WHAT TO PRODUCE → Print every line of the data word for word.

SUPPLIED DATA →
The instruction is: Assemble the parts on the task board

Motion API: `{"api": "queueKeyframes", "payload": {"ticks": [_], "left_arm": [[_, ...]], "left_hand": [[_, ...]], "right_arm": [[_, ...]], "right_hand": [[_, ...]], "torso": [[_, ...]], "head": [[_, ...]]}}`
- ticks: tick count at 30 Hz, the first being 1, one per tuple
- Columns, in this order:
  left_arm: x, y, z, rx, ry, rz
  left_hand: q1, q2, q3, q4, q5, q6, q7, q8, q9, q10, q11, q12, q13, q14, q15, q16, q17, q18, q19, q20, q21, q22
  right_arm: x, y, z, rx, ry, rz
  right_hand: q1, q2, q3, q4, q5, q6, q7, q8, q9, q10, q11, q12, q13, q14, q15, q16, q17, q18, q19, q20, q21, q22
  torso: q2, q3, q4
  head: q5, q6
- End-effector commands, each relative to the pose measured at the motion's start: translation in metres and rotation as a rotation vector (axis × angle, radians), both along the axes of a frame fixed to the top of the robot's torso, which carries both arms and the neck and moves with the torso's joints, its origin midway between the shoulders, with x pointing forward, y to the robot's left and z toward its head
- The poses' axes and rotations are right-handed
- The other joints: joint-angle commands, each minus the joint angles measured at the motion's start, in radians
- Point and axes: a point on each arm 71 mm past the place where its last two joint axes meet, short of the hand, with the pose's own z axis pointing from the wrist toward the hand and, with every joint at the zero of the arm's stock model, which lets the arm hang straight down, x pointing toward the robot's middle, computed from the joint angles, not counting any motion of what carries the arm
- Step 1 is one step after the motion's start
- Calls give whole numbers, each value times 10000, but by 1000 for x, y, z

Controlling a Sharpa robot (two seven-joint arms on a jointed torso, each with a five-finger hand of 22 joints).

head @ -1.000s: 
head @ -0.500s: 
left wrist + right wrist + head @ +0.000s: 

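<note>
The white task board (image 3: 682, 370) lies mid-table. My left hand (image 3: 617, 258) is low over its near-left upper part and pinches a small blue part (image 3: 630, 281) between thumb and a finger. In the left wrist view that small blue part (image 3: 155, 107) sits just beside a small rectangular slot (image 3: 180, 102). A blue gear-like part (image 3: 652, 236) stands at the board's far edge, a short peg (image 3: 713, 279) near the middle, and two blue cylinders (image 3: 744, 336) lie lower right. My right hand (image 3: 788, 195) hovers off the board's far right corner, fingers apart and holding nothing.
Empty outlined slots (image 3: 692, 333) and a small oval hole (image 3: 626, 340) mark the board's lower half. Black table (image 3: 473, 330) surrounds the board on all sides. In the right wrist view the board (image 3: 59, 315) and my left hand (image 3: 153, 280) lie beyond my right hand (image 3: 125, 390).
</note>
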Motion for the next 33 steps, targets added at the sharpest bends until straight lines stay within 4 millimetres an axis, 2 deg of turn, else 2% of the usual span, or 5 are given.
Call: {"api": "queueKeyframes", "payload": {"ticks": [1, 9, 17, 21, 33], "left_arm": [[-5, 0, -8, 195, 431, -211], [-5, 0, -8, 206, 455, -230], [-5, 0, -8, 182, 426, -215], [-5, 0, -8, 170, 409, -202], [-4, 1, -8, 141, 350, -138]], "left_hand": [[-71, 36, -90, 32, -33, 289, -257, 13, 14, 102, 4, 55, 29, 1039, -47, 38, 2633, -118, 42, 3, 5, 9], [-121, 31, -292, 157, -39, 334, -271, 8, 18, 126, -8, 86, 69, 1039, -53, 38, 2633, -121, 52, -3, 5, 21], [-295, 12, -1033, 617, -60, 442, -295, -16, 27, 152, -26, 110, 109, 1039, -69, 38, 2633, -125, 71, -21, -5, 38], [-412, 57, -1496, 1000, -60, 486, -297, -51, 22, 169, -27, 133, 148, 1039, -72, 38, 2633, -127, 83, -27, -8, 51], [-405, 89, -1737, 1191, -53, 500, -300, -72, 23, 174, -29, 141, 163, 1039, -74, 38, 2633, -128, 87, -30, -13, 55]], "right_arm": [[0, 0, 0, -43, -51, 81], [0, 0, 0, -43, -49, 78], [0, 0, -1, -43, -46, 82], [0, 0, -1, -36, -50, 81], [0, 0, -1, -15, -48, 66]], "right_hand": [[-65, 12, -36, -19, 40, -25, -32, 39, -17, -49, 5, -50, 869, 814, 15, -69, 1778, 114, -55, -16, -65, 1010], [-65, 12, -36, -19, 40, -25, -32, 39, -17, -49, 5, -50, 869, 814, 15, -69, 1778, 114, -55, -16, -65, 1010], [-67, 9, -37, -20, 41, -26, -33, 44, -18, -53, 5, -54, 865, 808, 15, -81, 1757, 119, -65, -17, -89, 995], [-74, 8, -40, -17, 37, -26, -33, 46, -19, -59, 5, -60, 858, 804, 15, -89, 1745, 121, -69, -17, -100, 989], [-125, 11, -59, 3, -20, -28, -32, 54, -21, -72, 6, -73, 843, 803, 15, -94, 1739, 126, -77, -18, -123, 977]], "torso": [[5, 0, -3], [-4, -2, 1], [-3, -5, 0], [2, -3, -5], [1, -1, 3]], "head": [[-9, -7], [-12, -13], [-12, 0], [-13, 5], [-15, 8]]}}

WRITTEN SOLUTION →
The instruction is: Assemble the parts on the task board

Motion API: `{"api": "queueKeyframes", "payload": {"ticks": [_], "left_arm": [[_, ...]], "left_hand": [[_, ...]], "right_arm": [[_, ...]], "right_hand": [[_, ...]], "torso": [[_, ...]], "head": [[_, ...]]}}`
- ticks: tick count at 30 Hz, the first being 1, one per tuple
- Columns, in this order:
  left_arm: x, y, z, rx, ry, rz
  left_hand: q1, q2, q3, q4, q5, q6, q7, q8, q9, q10, q11, q12, q13, q14, q15, q16, q17, q18, q19, q20, q21, q22
  right_arm: x, y, z, rx, ry, rz
  right_hand: q1, q2, q3, q4, q5, q6, q7, q8, q9, q10, q11, q12, q13, q14, q15, q16, q17, q18, q19, q20, q21, q22
  torso: q2, q3, q4
  head: q5, q6
- End-effector commands, each relative to the pose measured at the motion's start: translation in metres and rotation as a rotation vector (axis × angle, radians), both along the axes of a frame fixed to the top of the robot's torso, which carries both arms and the neck and moves with the torso's joints, its origin midway between the shoulders, with x pointing forward, y to the robot's left and z toward its head
- The poses' axes and rotations are right-handed
- The other joints: joint-angle commands, each minus the joint angles measured at the motion's start, in radians
- Point and axes: a point on each arm 71 mm past the place where its last two joint axes meet, short of the hand, with the pose's own z axis pointing from the wrist toward the hand and, with every joint at the zero of the arm's stock model, which lets the arm hang straight down, x pointing toward the robot's middle, computed from the joint angles, not counting any motion of what carries the arm
- Step 1 is one step after the motion's start
- Calls give whole numbers, each value times 10000, but by 1000 for x, y, z

Controlling a Sharpa robot (two seven-joint arms on a jointed torso, each with a five-finger hand of 22 joints).

head @ -1.000s: 
head @ -0.500s: 
left wrist + right wrist + head @ +0.000s: 

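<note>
The white task board (image 3: 682, 370) lies mid-table. My left hand (image 3: 617, 258) is low over its near-left upper part and pinches a small blue part (image 3: 630, 281) between thumb and a finger. In the left wrist view that small blue part (image 3: 155, 107) sits just beside a small rectangular slot (image 3: 180, 102). A blue gear-like part (image 3: 652, 236) stands at the board's far edge, a short peg (image 3: 713, 279) near the middle, and two blue cylinders (image 3: 744, 336) lie lower right. My right hand (image 3: 788, 195) hovers off the board's far right corner, fingers apart and holding nothing.
Empty outlined slots (image 3: 692, 333) and a small oval hole (image 3: 626, 340) mark the board's lower half. Black table (image 3: 473, 330) surrounds the board on all sides. In the right wrist view the board (image 3: 59, 315) and my left hand (image 3: 153, 280) lie beyond my right hand (image 3: 125, 390).
</note>
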Motion for the next 33 steps, targets added at the sharpest bends until straight lines stay within 4 millimetres an axis, 2 deg of turn, else 2% of the usual span, or 5 are given.
Call: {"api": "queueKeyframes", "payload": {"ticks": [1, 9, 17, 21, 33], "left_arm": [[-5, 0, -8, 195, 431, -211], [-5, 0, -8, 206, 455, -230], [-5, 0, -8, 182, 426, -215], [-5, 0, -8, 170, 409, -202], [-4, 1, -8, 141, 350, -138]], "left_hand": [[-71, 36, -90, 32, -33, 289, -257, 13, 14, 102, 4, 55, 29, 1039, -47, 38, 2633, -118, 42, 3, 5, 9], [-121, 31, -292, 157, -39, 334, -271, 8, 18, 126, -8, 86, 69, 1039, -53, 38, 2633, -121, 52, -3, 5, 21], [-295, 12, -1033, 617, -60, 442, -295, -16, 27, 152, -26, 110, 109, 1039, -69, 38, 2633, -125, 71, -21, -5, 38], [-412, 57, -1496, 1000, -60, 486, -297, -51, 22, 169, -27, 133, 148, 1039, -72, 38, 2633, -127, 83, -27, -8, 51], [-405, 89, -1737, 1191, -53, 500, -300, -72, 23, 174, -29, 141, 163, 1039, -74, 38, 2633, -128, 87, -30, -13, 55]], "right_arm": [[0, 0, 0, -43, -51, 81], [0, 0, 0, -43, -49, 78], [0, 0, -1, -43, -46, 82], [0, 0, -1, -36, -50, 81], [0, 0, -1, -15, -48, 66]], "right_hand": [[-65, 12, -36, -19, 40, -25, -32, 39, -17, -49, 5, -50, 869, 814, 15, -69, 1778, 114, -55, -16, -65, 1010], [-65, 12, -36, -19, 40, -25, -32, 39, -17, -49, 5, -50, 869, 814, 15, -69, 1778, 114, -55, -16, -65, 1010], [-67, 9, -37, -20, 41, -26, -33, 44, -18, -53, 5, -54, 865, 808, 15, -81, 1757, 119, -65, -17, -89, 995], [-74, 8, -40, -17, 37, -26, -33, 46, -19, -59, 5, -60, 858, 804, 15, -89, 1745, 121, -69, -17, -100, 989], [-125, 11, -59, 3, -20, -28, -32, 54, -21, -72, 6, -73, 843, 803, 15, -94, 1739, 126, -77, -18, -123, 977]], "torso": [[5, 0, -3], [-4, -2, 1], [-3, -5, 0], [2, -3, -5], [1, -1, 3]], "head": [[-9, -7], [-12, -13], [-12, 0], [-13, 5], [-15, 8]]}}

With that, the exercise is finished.